「Forward to 1985 energy life
自然エネルギーと共に

キーワードは原発•経済•温暖化
現在の日本全体における原発のシェアは約30%。だから現状の電力消費量を約30%削減できればよい。いま話題にになっている夏の電力ピークも現状の20%ほどカットできれば原発が要らないこともわかった。そこで過去に遡って日本全体の電力消費量の推移を追いかけていくことにした。すると、どうやら「1985年」のあたりが現在の電力消費量の約70%、夏の電力ピークが約80%になっていることがわかった。「そうか、とりあえずは1985年に戻ればいいわけだ」と考えた。ただ、単純に「1985年に戻る」という想定では間違ってしまう。経済を停滞させることになるからだ。特に産業部門には頑張ってもらわないといけない。つまり「産業部門の電力消費量は現状のままで、1985年に戻る」という想定をしなければならない。もうひとつ考えないといけないのが、温暖化対策、つまりCO2排出の削減だ。原発は経済とCO2排出削減を両立するひとつの切り札として扱われてきた。原発をやめるだけの話であれば、火力発電所をつくれば済む。実際、経済の停滞も大きなリスクになるので、一定期間はCO2排出削減よりも経済重視と考えて火力発電所を増設せよ、という意見もある。そのあたりの議論は経済の専門家に任せるしかないが、「原発にも火力発電所にも頼らずに経済の停滞を抑える」という方法を模索すべきなのは当然だろう。そこでは、自然エネルギーによる発電のシェアを上げることを考えることももちろん必要だが、やはり何よりの基本が省エネ、省電力消費にあることは間違いない。


家庭部門でがんばる
我々は日本の「注文住宅部」のメンバーだ。この部署で進めていくべき役割は「住宅での(家庭部門での)省エネ、省電力消費」になる。それがどこまで可能で、それによって省電力消費がどの程度可能かを考えてみた。そこで設定したのが「エネルギー消費量≒電力消費量が1/2になる住宅」だ。これは自立循環型住宅のキャッチフレーズ「エネルギー消費量50%削減を目指す」というところから引っ張った。自立循環型住宅の設計法は 「いま使える一般的な技術」が前提 となっている。だからこれは技術的に充分に実現可能な話だし、1/2を目指す住宅のコストアップもそれほど大きなものではない。もし、日本の家すべてがエネルギー消費量≒電力消費量が1/2となれば、それはちょうど「1985年から2007年までの産業部門の増加分」にほぼ等しくなる。つまり「すべてが1/2電力消費量の住宅」になることで、産業部門は1985年に戻る必要がなくなるわけだ。さらには、そうなれば原発の発電量を約半分に減らすことができる。
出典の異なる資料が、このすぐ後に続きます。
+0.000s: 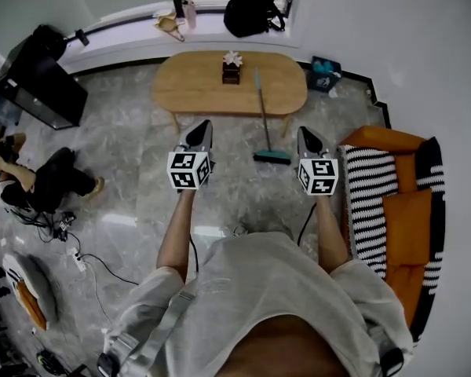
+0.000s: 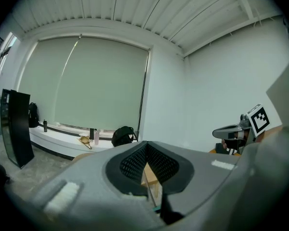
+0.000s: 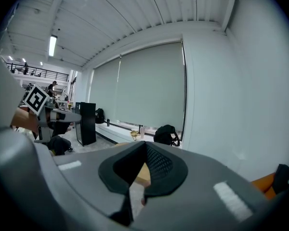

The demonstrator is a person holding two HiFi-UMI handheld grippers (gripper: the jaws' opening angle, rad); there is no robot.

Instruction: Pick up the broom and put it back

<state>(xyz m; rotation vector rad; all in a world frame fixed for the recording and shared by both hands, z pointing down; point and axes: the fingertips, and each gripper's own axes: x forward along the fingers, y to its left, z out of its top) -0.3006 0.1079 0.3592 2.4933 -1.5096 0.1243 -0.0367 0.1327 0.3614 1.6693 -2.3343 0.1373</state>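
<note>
Both jaw pairs short of broom (image 1: 264, 124)

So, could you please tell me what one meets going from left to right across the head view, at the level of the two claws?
person sitting on the floor → left claw → broom → right claw → striped blanket

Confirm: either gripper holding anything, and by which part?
Nothing is held. Both the left gripper and right gripper are shut and empty; the broom stands apart by the table.
</note>
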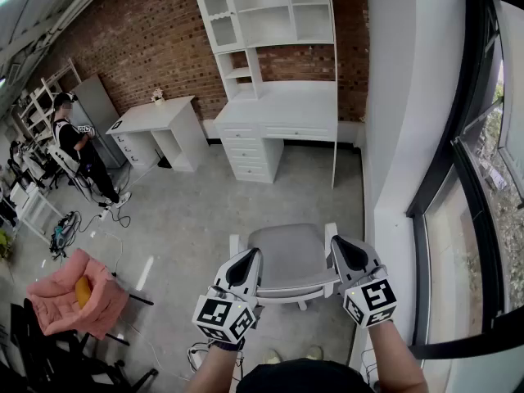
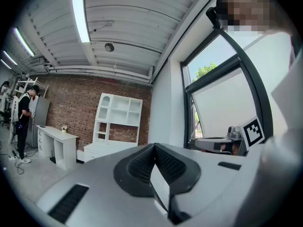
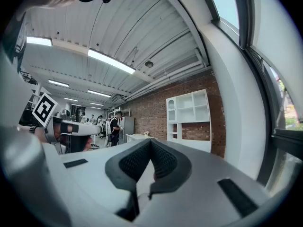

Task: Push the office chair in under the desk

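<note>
The grey office chair [image 1: 286,256] with white armrests stands on the floor just in front of me, its seat facing the white desk [image 1: 286,109] with drawers and a hutch at the brick wall. A stretch of bare floor lies between chair and desk. My left gripper [image 1: 243,262] is level at the left end of the chair's back, and my right gripper [image 1: 344,248] at the right end; both are shut with nothing between the jaws. Whether they touch the chair I cannot tell. The left gripper view shows its shut jaws [image 2: 154,148] and the desk [image 2: 102,148] beyond; the right gripper [image 3: 150,143] points the same way.
A white wall column [image 1: 401,137] and a large window [image 1: 483,203] run along the right, close to the chair. A second white desk [image 1: 155,117] stands to the left by the brick wall, with a person [image 1: 78,154] near it. A pink armchair [image 1: 70,297] sits at the near left.
</note>
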The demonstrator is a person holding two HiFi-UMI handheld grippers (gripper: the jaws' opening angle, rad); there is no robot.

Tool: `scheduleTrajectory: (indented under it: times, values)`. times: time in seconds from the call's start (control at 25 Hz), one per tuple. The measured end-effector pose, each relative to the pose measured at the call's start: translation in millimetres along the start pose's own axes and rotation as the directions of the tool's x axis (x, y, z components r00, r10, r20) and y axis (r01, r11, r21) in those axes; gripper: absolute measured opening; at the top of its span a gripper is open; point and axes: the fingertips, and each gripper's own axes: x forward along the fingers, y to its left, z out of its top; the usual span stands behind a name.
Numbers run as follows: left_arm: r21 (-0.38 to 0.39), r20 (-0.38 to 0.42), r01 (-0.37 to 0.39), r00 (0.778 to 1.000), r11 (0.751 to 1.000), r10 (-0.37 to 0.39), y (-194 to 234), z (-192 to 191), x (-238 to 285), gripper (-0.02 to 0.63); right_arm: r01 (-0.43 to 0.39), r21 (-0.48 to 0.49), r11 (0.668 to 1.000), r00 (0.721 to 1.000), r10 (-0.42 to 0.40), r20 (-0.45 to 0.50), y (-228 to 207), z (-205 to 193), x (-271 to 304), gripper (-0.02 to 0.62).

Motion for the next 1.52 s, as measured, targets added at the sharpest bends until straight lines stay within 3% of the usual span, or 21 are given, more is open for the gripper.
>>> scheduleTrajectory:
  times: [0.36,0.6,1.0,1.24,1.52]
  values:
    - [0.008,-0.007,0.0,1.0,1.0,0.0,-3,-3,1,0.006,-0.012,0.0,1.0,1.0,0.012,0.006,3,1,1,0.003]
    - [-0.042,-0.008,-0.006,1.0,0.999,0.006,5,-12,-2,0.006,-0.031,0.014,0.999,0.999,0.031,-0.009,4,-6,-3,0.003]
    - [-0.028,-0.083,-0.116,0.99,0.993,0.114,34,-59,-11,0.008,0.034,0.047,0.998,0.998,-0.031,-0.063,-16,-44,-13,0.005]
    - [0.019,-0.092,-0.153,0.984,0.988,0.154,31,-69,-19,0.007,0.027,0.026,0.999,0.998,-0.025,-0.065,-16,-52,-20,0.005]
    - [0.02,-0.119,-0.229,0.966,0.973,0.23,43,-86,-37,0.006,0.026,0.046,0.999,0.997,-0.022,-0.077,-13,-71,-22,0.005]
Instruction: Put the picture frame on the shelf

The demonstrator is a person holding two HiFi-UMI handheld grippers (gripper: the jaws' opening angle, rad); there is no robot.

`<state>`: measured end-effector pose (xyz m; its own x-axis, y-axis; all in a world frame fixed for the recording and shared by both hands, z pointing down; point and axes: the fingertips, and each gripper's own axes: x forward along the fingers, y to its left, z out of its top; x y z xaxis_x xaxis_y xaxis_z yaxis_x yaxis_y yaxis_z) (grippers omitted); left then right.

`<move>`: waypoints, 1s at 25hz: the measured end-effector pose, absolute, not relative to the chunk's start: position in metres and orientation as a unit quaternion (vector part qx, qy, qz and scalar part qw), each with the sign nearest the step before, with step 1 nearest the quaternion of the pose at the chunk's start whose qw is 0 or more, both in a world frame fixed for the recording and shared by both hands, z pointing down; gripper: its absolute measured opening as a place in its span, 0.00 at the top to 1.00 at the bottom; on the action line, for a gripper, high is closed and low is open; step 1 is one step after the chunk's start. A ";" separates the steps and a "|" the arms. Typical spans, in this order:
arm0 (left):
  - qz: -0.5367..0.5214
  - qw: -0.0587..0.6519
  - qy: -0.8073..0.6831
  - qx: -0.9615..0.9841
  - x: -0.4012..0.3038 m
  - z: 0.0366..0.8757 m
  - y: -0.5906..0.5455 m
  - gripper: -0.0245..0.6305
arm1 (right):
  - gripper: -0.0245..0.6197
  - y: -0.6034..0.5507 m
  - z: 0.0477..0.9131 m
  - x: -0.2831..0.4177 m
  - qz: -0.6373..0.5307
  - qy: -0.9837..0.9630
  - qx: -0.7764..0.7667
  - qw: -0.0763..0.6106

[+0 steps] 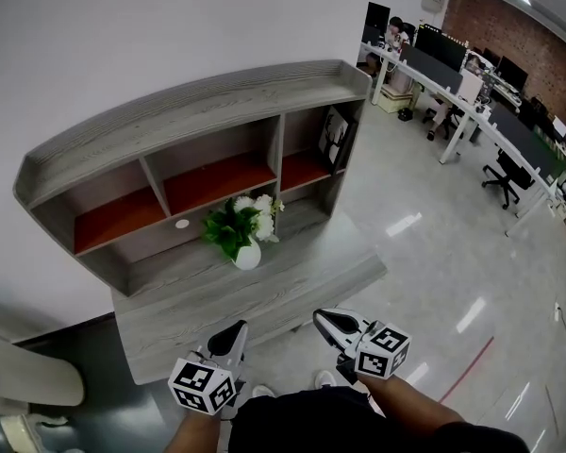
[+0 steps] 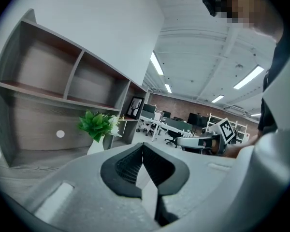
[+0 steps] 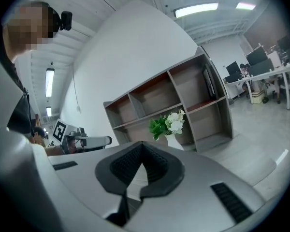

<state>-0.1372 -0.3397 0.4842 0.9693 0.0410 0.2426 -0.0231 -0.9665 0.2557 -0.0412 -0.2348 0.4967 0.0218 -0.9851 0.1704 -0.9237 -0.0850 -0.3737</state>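
Note:
The black picture frame (image 1: 335, 140) leans upright in the right-hand compartment of the grey wooden shelf unit (image 1: 198, 102); it also shows in the left gripper view (image 2: 134, 107) and the right gripper view (image 3: 210, 83). Both grippers hang low in front of the person, well short of the shelf. My left gripper (image 1: 234, 333) is shut with nothing between its pads (image 2: 142, 146). My right gripper (image 1: 323, 321) is shut and empty too (image 3: 141, 145).
A white vase of green and white flowers (image 1: 245, 229) stands on the unit's lower ledge (image 1: 217, 295). A pale chair (image 1: 28, 376) sits at the lower left. Desks with monitors and office chairs (image 1: 505, 173) line the right side across the glossy floor.

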 end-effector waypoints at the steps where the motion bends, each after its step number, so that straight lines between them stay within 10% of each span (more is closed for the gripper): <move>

少々強引で大雑把なところはあるが、「家庭での電力消費量が 1/2 → 原発 1/2 」という図式が成立することになる。
こうした運動に対して

- 「Forward to 1985 energy life」
- 1985年は過去ですが、前向きに、「Forward」という言葉を選んだそうです。
- しかし全部を1985年に戻すわけではなく、家庭のエネルギー消費量を戻そうという話です、ではなぜ家庭だけ1985年に戻すにかというと現在の電力消費量の約70%(夏のピーク時で約80%)が1985年、現在の原子力発電のシェアは約30% となれば1985年に戻れば、原発は要らなくなるかも、しかも産業部門はそのまま、(1985年からの増加分は家庭で減らす)家庭でのエネルギー(電力・ガス・灯油他)を1/2にすれば、原子力に頼る電力も1/2にできるはず!という発信です。
- 「住まいのあり方に知恵や工夫をし、エネルギー1/2の暮らしを目指そう!」という高い目標を持ちながら関わっていきたいと思います。その昔に帰り、生活習慣を大きく改めるのではなく、1985年だったらちょっとがんばれば出来るような気がします。
- 私たち伊東工務店は住宅産業の立場から、こうした運動を踏まえお役に立てるよう精進してまいります。